Al cierre de 2022, se tienen registrados ante el Instituto un millón 65 mil 556 patrones, que en su comparación anual representa una tasa de 1.1 por ciento. 

Se contabilizan al cerrar el año un total de 262 mil 913 asegurados en el esquema de Continuación Voluntaria del Régimen Obligatorio. 

Peores niveles: OIT 

El impacto de la pandemia de covid-19 trajo a la mesa la necesidad –y la posibilidad– de replantear los esquemas laborales tradicionales para implementar fórmulas que permitan tener empleos que fomenten mayor flexibilidad y balance de vida, expresó la Organización Internacional del Trabajo (OIT). 

Al analizar los datos oficiales de diferentes países, el organismo encontró que México está dentro del grupo de naciones que tiene un mayor desequilibrio laboral, lo que se ve reflejado en altos niveles de subocupación o de sobreocupación. Esto muestra el margen que hay para replantear las fórmulas de trabajo e impulsar un mejor balance de vida entre las personas trabajadoras. 

Ya sea porque hay quienes trabajan menos horas de las que necesitan o porque hay personas que tienen jornadas laborales superiores a las que marca la legislación, México está entre los países con mayor desbalance en el tiempo trabajado, en un nivel que abarca al 41.7% de la fuerza laboral, superado solamente por lo observado en Filipinas (43.2%) y por arriba del dato para Chile y Venezuela, ambos con 40.9 por ciento. 

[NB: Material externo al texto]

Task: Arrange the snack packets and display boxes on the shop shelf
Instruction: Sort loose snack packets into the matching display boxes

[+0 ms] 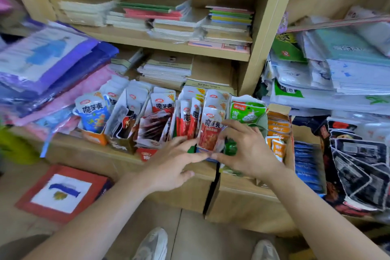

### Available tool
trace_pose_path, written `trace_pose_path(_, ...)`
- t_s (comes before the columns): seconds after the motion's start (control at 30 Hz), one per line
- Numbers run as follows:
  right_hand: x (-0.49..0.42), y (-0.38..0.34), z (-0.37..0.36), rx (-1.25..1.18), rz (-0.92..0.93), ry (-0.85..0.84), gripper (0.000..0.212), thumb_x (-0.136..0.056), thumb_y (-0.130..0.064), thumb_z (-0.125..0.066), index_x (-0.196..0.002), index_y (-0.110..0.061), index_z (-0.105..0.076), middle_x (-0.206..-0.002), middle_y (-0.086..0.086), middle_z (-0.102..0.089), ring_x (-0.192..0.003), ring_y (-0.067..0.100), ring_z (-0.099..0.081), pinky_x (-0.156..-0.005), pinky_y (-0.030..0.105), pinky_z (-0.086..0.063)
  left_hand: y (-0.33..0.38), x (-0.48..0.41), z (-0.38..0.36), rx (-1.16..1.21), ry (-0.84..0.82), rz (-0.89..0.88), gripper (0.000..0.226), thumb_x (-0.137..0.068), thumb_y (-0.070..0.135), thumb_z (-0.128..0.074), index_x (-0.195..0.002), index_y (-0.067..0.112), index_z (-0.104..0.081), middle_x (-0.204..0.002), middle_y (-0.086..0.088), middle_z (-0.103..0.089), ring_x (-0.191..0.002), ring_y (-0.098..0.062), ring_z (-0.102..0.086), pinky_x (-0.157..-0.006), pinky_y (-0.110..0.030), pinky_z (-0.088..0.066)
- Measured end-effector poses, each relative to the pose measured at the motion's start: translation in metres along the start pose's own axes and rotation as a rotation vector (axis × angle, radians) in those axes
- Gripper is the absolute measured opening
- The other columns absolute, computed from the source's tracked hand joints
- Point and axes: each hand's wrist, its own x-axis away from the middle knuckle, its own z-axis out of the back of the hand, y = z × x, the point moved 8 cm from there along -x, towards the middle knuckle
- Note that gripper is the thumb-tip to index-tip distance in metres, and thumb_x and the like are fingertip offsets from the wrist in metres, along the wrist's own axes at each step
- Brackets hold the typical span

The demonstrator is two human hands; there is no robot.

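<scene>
A row of open display boxes full of snack packets stands on the low wooden shelf [88,154]. A red-and-white packet [210,131] stands at the front of the middle box, and my right hand [247,150] has thumb and fingers closed around its right and lower edges. My left hand [175,160] reaches in from the left with fingers spread, its tips touching the bottom of that packet and the box front. More red packets [187,120] stand upright behind it. A green packet [248,111] rises just behind my right hand. Blue packets [92,113] fill the orange box at the left.
Orange packets [277,131] and blue packets [307,167] fill boxes at the right, with black packets [358,164] beyond. Notebooks [168,17] are stacked on upper shelves. Plastic-wrapped goods [52,65] pile at the left. A red box [61,192] lies on the floor by my shoes.
</scene>
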Motion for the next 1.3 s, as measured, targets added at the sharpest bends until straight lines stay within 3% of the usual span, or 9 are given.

“En términos de países o regiones, los altos o bajos niveles de desequilibrio son impulsados por diversos factores. Las tasas más altas de desbalance fueron encontradas en Filipinas, México, Chile y Venezuela”, señala el organismo en el informe El tiempo de trabajo y el equilibrio entre el trabajo y la vida privada en el mundo difundido este viernes. En los cuatro países mencionados, este fenómeno es producido en mayor grado por la cantidad de personas que tienen jornadas laborales excesivas. 

Por su parte, las naciones con los niveles más bajos de desbalance entre su fuerza laboral son Croacia (11.0%), Austria (14.2%) y Hungría (14.2%). 

A decir de la OIT, “la reducción de las horas de trabajo y la organización más flexible del tiempo de trabajo pueden beneficiar a las economías, las empresas y los trabajadores y sientan las bases para un mejor y más saludable equilibrio entre el trabajo y la vida privada”.